Spain / Golden Bear for Spanish director Carla Simón

After last year’s virtual edition, the 72nd Berlin Film Festival was once again a physical event. This year 18 feature films were in the official competition. The jury, chaired by American director Night Shyamalan, awarded the Golden Bear for Best Film to Spanish film-maker Carla Simón for Alcarràs.

Affiche du film Alcarràs

Alcarràs takes us to the heart of the Solé family, farmers who specialize in growing peaches in the Catalan village of Alcarràs. For 24 years the Solé family have lived off the production of their orchard, but the land doesn’t belong to them and they are threatened by eviction.

Through this story Carla Simón delicately shows a farming community in difficulty as well as, in close-up, a family plagued by doubts. The jurors appreciated the subtleties of the story and gave it the highest award “for the extraordinary performances of the children, for its ability to illustrate the tenderness, humour and struggle of this family and for its depiction of our connection with the land we depend on.”

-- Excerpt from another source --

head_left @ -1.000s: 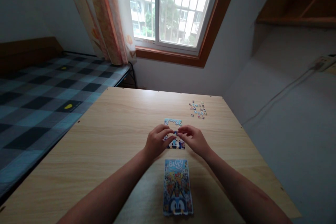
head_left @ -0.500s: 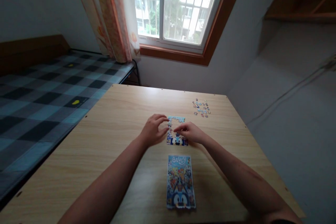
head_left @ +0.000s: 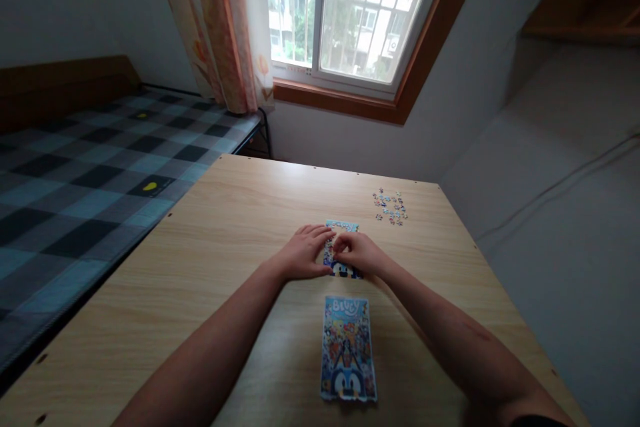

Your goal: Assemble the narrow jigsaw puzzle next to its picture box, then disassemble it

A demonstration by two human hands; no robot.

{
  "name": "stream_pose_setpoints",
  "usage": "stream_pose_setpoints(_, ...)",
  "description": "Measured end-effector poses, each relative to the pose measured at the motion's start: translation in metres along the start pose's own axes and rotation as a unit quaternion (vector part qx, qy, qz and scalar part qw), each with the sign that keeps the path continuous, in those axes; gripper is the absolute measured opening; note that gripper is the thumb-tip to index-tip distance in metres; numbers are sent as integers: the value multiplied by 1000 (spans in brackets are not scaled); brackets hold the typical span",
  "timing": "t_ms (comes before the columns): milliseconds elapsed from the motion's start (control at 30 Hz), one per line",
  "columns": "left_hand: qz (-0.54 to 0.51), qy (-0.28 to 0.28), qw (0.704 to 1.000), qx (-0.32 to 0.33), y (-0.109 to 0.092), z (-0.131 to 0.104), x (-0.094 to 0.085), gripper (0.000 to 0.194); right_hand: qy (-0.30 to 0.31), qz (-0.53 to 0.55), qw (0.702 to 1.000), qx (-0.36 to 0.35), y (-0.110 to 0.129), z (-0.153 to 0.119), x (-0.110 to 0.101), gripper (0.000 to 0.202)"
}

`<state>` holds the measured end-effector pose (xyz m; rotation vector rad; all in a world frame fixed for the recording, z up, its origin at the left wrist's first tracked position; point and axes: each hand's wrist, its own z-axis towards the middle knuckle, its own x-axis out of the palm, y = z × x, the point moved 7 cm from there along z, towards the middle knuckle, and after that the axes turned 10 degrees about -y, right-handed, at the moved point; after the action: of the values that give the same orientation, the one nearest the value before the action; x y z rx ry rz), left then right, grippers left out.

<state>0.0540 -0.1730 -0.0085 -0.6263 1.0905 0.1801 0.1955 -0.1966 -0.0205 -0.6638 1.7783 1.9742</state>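
A partly assembled jigsaw puzzle lies on the wooden table, its blue dog face at the near edge and bare table showing through a gap inside. My left hand is open, with fingers stretched over the puzzle's left edge and the thumb at its lower left. Over the middle of the puzzle, my right hand has thumb and index finger pinched together; whatever may be between them is hidden. Nearer to me lies a printed Bluey picture, face up. Loose puzzle pieces are spread beyond my right hand.
The light wooden table stands by a window with an orange-brown frame. Left of it is a bed with a checked cover. A patterned curtain hangs at the window, and a cable runs along the right wall.
My left hand has come closer to the puzzle and flattened onto its left edge. My right hand stays over the puzzle, its fingers more curled. The view has shifted slightly.
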Motion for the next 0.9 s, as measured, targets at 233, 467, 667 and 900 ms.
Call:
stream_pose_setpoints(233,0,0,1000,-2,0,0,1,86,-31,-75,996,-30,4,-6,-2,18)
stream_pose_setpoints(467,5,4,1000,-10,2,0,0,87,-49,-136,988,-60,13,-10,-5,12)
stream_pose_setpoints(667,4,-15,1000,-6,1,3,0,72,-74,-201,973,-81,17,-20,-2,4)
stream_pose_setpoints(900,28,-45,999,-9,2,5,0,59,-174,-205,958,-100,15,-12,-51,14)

Born in Barcelona in 1986, Carla Simón spent part of her childhood in a small Catalan village. Like the characters in the film, her parents cultivated peaches. Its proximity to the agricultural world makes Alcarràs a personal work. She wanted to “show what farming is today” by “recounting these stories from the inside, with their multiple viewpoints.” So the festival’s highest distinction went to a deeply intimate, political film.

This award confirms the work of a young film-maker who won the award for Best First Film at the 2017 Berlinale for Summer 1993.